**Task goal**:
Restate the listing exactly and in full.

**Given material**:

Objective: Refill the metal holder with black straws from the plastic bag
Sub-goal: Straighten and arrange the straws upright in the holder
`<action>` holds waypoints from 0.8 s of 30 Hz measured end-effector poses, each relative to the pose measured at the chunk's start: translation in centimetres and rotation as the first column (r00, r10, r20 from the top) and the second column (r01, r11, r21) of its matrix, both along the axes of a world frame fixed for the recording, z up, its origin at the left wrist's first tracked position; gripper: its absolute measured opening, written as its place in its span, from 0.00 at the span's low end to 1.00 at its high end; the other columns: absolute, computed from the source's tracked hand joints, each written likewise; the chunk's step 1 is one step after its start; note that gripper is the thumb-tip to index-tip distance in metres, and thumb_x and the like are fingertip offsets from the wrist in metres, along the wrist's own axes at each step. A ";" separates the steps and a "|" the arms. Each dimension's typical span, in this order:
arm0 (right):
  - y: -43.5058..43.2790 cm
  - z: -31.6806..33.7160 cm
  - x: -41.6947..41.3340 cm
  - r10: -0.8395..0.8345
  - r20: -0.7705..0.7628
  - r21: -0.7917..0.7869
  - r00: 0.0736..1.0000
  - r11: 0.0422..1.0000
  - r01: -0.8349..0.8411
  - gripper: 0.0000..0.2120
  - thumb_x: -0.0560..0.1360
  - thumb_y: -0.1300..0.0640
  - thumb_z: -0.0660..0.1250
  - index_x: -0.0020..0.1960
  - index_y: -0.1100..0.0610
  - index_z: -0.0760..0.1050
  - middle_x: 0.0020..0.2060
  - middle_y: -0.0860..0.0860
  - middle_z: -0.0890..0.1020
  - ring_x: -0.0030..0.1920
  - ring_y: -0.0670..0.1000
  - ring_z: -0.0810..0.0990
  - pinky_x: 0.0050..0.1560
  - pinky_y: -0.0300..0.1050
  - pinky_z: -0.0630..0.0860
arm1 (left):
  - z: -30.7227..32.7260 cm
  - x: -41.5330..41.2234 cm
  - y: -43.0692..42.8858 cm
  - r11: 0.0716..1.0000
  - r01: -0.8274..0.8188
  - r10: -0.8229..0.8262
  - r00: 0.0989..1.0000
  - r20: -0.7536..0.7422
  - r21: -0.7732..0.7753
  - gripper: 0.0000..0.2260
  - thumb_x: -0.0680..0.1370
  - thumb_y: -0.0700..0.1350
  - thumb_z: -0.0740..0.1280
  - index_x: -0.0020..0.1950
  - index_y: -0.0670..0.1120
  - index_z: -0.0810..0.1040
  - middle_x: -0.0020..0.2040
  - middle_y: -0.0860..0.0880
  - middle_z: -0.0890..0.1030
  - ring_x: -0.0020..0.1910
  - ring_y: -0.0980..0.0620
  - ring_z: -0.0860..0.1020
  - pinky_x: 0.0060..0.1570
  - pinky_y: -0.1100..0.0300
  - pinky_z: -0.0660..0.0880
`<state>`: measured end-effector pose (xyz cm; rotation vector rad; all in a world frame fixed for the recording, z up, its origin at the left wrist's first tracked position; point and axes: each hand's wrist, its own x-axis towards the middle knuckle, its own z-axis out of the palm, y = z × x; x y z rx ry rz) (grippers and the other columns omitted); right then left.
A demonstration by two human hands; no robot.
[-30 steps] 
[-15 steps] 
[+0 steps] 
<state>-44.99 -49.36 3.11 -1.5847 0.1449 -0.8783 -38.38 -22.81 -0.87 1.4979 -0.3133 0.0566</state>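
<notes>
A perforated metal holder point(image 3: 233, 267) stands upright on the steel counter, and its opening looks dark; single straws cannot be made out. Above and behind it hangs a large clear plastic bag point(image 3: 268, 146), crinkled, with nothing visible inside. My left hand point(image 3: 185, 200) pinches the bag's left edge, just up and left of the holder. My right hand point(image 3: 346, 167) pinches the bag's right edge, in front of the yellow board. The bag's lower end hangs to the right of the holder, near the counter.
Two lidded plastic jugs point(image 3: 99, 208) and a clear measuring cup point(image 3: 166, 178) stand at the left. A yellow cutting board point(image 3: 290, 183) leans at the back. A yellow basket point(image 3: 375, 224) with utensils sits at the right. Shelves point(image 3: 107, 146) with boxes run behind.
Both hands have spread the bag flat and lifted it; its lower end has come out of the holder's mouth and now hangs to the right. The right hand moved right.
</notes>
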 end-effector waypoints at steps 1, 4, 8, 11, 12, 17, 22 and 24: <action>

**Response to the exercise**:
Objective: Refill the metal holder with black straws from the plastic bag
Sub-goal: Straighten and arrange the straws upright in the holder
`<action>` holds waypoints from 0.8 s of 30 Hz measured end-effector poses, each relative to the pose measured at the chunk's start: translation in centimetres and rotation as the first column (r00, r10, r20 from the top) and the second column (r01, r11, r21) of its matrix, both along the axes of a world frame fixed for the recording, z up, its origin at the left wrist's first tracked position; gripper: its absolute measured opening, written as its place in its span, from 0.00 at the span's low end to 1.00 at its high end; the other columns: absolute, computed from the source's tracked hand joints, each written likewise; the chunk's step 1 is one step after its start; note that gripper is the thumb-tip to index-tip distance in metres, and thumb_x and the like are fingertip offsets from the wrist in metres, along the wrist's own axes at each step. A ";" separates the steps and a "|" the arms. Each dimension's typical span, in this order:
arm0 (right):
  - y: -43.5058..43.2790 cm
  - z: -31.6806..33.7160 cm
  - x: -41.6947..41.3340 cm
  - r10: -0.8395..0.8345
  - r20: -0.7705..0.7628
  - r21: -0.7917..0.7869
  - r00: 0.0736..1.0000
  - r11: 0.0422..1.0000
  - r01: -0.8349..0.8411
  - gripper: 0.0000..0.2120
  - thumb_x: -0.0560..0.1360
  - thumb_y: -0.1300..0.0640
  - thumb_z: -0.0660..0.1250
  - index_x: -0.0020..0.1960
  - index_y: -0.1100..0.0610
  - index_z: -0.0760..0.1050
  - middle_x: 0.0020..0.2060
  - middle_y: -0.0860..0.0860
  - middle_z: -0.0890..0.1020
  - ring_x: -0.0030..0.1920
  - ring_y: -0.0670..0.1000
  - ring_z: -0.0810..0.0990
  - pinky_x: 0.0050..0.1560
  - pinky_y: -0.0300..0.1050
  - pinky_z: -0.0630..0.0860
arm1 (left):
  - z: -30.7227..32.7260 cm
  - x: -41.5330..41.2234 cm
  - y: -43.0692..42.8858 cm
  - r11: 0.0716..1.0000
  - r01: -0.8274..0.8188
  - r10: -0.8229..0.8262
  - r00: 0.0989..1.0000
  - r20: -0.7536..0.7422
  - r21: -0.7732..0.7753
  - gripper: 0.0000..0.2260
  - thumb_x: -0.0680..0.1370
  - thumb_y: -0.0700..0.1350
  - thumb_z: -0.0740..0.1280
  - index_x: -0.0020..0.1950
  - index_y: -0.0670..0.1120
  - index_z: -0.0810..0.1040
  - middle_x: -0.0020..0.2040
  - middle_y: -0.0860..0.0880
  - middle_z: -0.0890..0.1030
  - ring_x: -0.0020..0.1910
  - ring_y: -0.0980..0.0620
  - ring_z: -0.0860..0.1020
  - pinky_x: 0.0060..0.1570
  - pinky_y: -0.1100..0.0300
  - pinky_z: -0.0660..0.0880
`<state>`: measured end-effector pose (xyz cm; rotation vector rad; all in a world frame fixed for the recording, z up, its origin at the left wrist's first tracked position; point and axes: each hand's wrist, its own x-axis towards the middle knuckle, its own z-axis out of the palm, y = z × x; x y z rx ry rz) (grippers and the other columns omitted); right then left.
A demonstration by two human hands; no robot.
[-30 steps] 
[-15 steps] 
[+0 steps] 
<state>-44.99 -49.36 3.11 -1.5847 0.1449 -0.8783 -38.38 -22.81 -0.87 1.4979 -0.3133 0.0566</state>
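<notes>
A perforated metal holder point(image 3: 233, 267) stands upright on the steel counter, and its opening looks dark; single straws cannot be made out. Above and behind it hangs a large clear plastic bag point(image 3: 268, 146), crinkled, with nothing visible inside. My left hand point(image 3: 185, 200) pinches the bag's left edge, just up and left of the holder. My right hand point(image 3: 346, 167) pinches the bag's right edge, in front of the yellow board. The bag's lower end hangs to the right of the holder, near the counter.
Two lidded plastic jugs point(image 3: 99, 208) and a clear measuring cup point(image 3: 166, 178) stand at the left. A yellow cutting board point(image 3: 290, 183) leans at the back. A yellow basket point(image 3: 375, 224) with utensils sits at the right. Shelves point(image 3: 107, 146) with boxes run behind.
Both hands have spread the bag flat and lifted it; its lower end has come out of the holder's mouth and now hangs to the right. The right hand moved right.
</notes>
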 end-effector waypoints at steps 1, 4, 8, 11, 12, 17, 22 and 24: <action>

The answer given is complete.